Alex the Astronaut, Spacey Jane and the Whitlams: Australia’s best new music for June | Australian music

Ball Park Music – Manny

For lovers of: the Dandy Warhols, Oasis, the Warlocks

Ball Park Music’s sixth album, Weirder and Weirder, delivers on its promise, coinciding with India-via-Madchester opener Manny, a paisley-printed raga that urges you to slow down and live life free of the screen to live. There’s more than a bit of playfulness to the episode, but it maintains a serious message and provides the perfect jumping-off point for the twisting, psychedelic album that follows. Another win for Brisbane’s best art pop band.

For more: Weirder and Weirder is out now. The band tours in June and July.

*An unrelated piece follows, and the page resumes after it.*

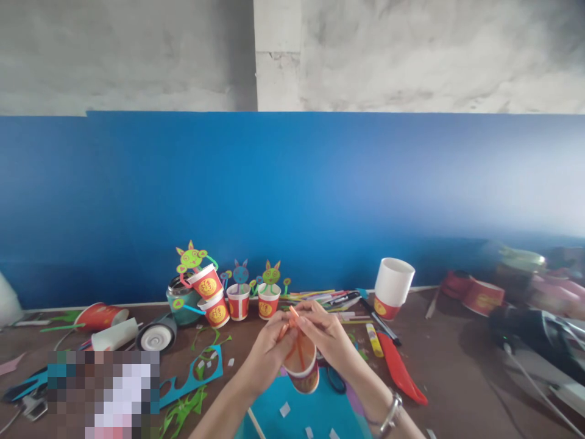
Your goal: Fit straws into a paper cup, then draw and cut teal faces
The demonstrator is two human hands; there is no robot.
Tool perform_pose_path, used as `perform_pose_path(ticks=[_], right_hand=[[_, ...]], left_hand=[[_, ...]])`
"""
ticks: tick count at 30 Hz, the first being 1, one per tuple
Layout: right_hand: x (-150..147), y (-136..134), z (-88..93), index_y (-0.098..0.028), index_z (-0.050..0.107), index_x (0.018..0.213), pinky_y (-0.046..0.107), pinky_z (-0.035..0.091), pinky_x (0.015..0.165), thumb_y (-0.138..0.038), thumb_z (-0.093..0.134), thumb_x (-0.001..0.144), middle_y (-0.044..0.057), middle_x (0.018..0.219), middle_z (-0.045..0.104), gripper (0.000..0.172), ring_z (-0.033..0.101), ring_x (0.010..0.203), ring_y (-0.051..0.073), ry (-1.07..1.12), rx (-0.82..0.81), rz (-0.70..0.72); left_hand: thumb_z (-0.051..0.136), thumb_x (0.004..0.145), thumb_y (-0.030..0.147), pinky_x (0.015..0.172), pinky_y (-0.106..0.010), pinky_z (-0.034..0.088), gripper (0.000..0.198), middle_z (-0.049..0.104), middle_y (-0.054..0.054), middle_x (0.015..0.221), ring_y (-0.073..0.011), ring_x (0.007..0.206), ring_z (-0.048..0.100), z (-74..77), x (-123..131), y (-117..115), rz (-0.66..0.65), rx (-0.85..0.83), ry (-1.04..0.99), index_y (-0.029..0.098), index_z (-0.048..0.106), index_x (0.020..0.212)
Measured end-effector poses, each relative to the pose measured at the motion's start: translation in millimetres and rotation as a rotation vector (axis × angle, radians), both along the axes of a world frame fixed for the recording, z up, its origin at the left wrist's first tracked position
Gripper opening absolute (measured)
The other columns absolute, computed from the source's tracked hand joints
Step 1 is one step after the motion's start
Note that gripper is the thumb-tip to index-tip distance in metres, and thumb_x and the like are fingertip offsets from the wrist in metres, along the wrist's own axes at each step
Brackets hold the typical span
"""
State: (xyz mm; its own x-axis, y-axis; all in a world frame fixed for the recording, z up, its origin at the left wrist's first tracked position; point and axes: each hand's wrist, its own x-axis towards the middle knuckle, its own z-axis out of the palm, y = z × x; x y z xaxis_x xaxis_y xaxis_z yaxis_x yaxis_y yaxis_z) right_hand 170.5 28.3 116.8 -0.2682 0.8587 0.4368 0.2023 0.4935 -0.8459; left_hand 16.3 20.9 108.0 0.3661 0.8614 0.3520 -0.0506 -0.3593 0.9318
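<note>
My left hand (276,344) and my right hand (322,332) meet above a red and white paper cup (305,379). Between their fingertips is a thin orange strip (294,313), perhaps a straw or pipe cleaner. Another orange length (300,350) runs down into the cup's mouth. My fingers partly hide the far rim of the cup. Under it lies a blue sheet (274,405) with small white paper pieces (284,409). Dark scissor handles (336,380) show beside my right wrist.
Paper-cup figures (269,292) with cut-out animal heads stand by the blue wall. A white cup stack (393,283), a glue stick (374,340) and a red balloon-like piece (402,369) are to the right. Green scraps (185,408) and a cut blue sheet (194,384) lie left.
</note>
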Motion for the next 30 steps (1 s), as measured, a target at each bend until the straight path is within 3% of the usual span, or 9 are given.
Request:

Local the Neighbor – Point Guard

For lovers of: M83, Ash, Arcade Fire

David Quested grew up in Darwin and his music has an innate sense of wide open spaces. Point Guard is a bright, driving pop song reminiscent of Springsteen when backed by the Stone Roses. This song is about wanting to open up and show someone the real you, take a chance and let your guard down. The guitars have that underwater sound, his whispered vocals invite you to pay attention, while a drum machine keeps the heady tune on cruise control. One of the benefits of being a wallflower is that you can recognize when it’s time to bloom.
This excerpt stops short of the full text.